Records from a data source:
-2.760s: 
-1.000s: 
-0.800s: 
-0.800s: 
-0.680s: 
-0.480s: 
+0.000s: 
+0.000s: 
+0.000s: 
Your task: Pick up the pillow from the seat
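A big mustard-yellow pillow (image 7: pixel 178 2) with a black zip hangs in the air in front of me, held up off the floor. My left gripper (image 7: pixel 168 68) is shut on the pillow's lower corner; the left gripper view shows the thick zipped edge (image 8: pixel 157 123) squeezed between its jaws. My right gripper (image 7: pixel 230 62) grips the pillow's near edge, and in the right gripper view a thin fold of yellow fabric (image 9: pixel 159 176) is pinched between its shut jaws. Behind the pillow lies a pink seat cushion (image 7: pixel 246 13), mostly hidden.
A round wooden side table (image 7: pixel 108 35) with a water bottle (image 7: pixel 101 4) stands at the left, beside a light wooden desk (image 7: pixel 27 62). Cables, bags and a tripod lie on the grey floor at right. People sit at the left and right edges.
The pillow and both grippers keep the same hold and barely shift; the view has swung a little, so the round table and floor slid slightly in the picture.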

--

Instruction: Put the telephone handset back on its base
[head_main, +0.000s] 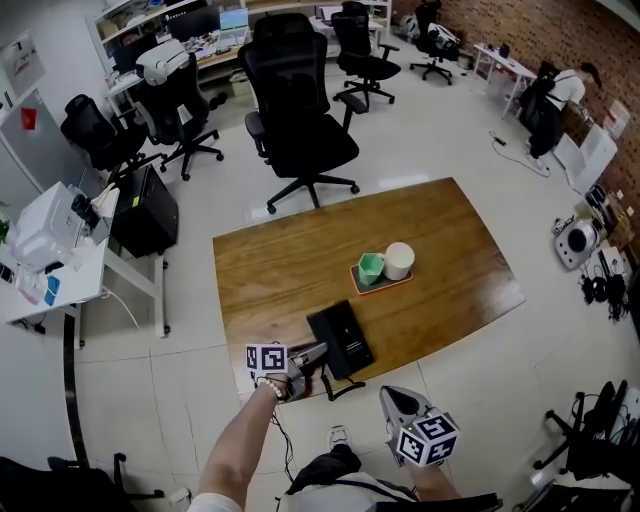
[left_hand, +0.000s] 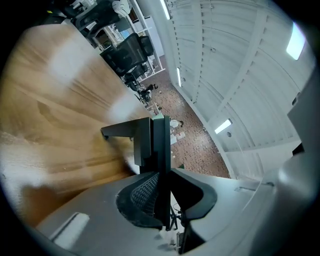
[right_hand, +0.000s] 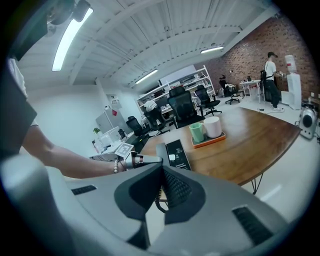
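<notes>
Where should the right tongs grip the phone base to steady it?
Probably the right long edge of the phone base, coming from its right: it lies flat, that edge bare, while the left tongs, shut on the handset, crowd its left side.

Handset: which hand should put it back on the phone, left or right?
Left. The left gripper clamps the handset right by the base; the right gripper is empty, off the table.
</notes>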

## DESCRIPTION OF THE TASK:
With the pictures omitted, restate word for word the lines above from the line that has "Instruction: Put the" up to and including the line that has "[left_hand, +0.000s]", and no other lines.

## EXERCISE SOLUTION:
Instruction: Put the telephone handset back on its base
[head_main, +0.000s] 
[left_hand, +0.000s] 

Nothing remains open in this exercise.